Level V (among 12 artifacts):
Snake (31-52-45: Sn, 7.2%)
Arrowhead (31-52-31: Sn, 2.9%)
Toggle pin (31-52-44: Sn, 1.9%)
Arrowhead (31-52-32: Sn, 0.55%)

Level IV (among 4 artifacts):
Flat adze (31-52-26: Sn, 1.7%)

The range of artifact types listed here argues against any notion that bronze was being used for any deliberate functional or aesthetic purpose. (Only an Sn-content of about 12% or more would give the alloy a golden hue when freshly cast: see Chase 1983)

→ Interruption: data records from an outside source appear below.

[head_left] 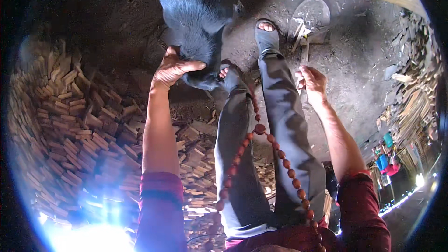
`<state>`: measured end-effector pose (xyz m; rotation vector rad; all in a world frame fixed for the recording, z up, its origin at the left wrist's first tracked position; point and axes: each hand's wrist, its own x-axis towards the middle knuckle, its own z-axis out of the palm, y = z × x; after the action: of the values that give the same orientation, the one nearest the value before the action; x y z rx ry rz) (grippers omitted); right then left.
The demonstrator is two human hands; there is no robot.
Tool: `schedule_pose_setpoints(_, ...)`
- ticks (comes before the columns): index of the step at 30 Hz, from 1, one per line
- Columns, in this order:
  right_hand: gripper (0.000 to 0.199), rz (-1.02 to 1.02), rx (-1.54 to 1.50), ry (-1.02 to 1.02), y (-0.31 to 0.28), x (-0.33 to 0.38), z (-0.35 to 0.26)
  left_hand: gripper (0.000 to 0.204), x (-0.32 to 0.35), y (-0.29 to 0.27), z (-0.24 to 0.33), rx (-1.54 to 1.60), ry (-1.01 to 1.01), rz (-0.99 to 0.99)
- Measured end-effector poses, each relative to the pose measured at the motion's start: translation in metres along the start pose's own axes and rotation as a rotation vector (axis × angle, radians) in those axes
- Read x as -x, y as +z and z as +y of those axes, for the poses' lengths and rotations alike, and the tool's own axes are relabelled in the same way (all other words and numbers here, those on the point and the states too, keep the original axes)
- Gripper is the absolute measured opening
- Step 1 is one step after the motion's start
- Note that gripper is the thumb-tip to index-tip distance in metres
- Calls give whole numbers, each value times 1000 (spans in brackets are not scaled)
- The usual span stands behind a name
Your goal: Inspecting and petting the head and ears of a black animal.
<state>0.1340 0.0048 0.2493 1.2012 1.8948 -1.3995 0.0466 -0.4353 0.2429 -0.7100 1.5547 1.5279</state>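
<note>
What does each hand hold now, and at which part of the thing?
The left hand rests open on the black furry animal, near its lower end, touching rather than gripping. The right hand is closed on a thin wooden stick, at its lower end.

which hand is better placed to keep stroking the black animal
Left. The left hand already rests on the black furry animal lying on the dirt ground. The right hand is off past the right leg, fingers closed on something thin, apart from the animal.
</note>
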Motion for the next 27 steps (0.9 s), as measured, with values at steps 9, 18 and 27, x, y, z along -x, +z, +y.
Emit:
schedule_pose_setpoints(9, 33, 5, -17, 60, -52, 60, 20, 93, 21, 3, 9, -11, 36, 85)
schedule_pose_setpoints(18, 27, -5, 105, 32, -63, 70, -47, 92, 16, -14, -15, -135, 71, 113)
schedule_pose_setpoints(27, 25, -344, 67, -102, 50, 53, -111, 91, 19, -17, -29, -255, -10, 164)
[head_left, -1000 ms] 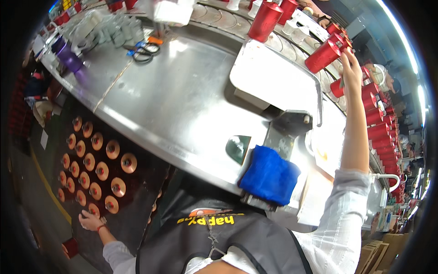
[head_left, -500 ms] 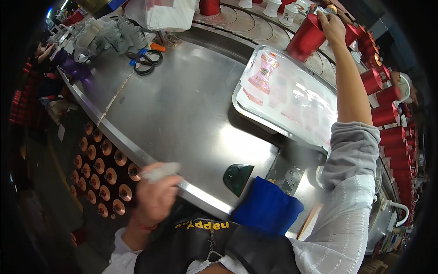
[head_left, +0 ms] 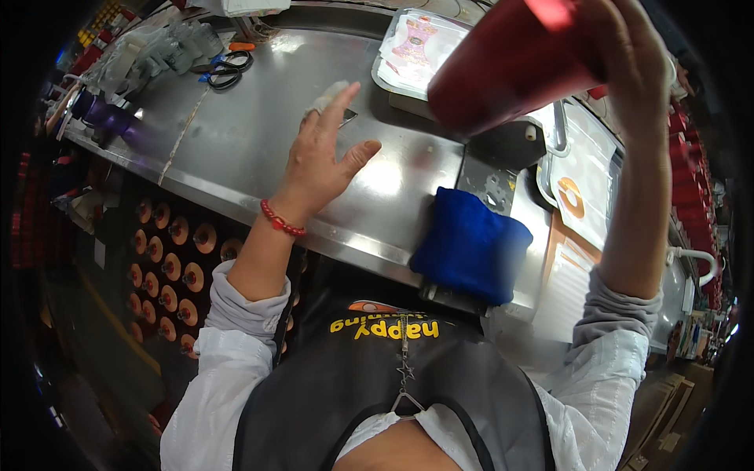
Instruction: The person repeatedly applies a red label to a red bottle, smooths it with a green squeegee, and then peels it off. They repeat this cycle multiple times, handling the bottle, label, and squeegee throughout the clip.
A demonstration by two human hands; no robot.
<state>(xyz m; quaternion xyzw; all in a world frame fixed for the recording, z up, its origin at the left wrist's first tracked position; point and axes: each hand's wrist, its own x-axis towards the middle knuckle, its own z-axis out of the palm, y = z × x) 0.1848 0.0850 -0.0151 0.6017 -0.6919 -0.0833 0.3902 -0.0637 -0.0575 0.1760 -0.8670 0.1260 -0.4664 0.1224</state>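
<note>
My right hand (head_left: pixel 638 74) is wrapped round one end of a glossy red tapered cylinder (head_left: pixel 510 67), held tilted above the bench at the upper right. Its far end and rim are partly out of the picture. My left hand (head_left: pixel 318 153) reaches over the metal bench with fingers stretched and thumb apart. A whitish covering (head_left: pixel 328 96) shows at its fingertips; what it is exactly I cannot tell. Just past those fingers lies a small dark piece, mostly hidden. Behind the cylinder sits a white tray (head_left: pixel 382 77) with pink patterned decals (head_left: pixel 415 41), partly covered by it.
A blue cloth (head_left: pixel 473 245) lies at the bench's front edge. A second tray with an orange ring decal (head_left: pixel 572 196) stands right. Black scissors (head_left: pixel 228 72), glass mugs (head_left: pixel 177 51) and a purple bottle (head_left: pixel 108 118) are at left. Copper-coloured discs (head_left: pixel 169 267) stand below.
My right hand has brought the red cylinder from the far conveyor back toward me. My left hand has moved from the bench edge forward over the bench, fingers now spread. The view has shifted.
</note>
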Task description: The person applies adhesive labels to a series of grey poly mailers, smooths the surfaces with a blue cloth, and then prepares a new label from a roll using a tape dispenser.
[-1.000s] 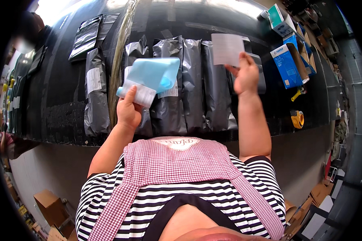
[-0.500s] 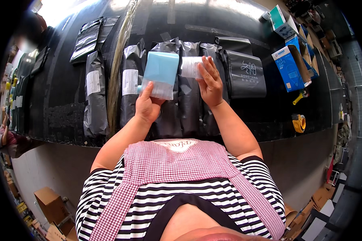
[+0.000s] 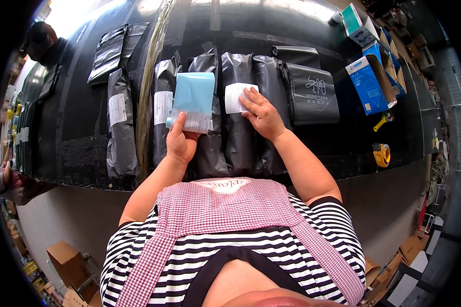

This infrequency of bronzes at Gawra is in marked contrast with what we find at several southern Mesopotamian sites over the same period. For example, at Ur during the Early Dynastic III (circa 2600 B.C.–2300 B.C.) and subsequent Akkadian period (circa 2350 B.C.–2150 B.C), 52% and 42% of the copper-based artifacts were bronzes, respectively (see Ur). Whether the bronzes listed above might perhaps be imports from the south (i.e., that northern Mesopotamia had little or no bronze-working tradition of its own) is currently under consideration.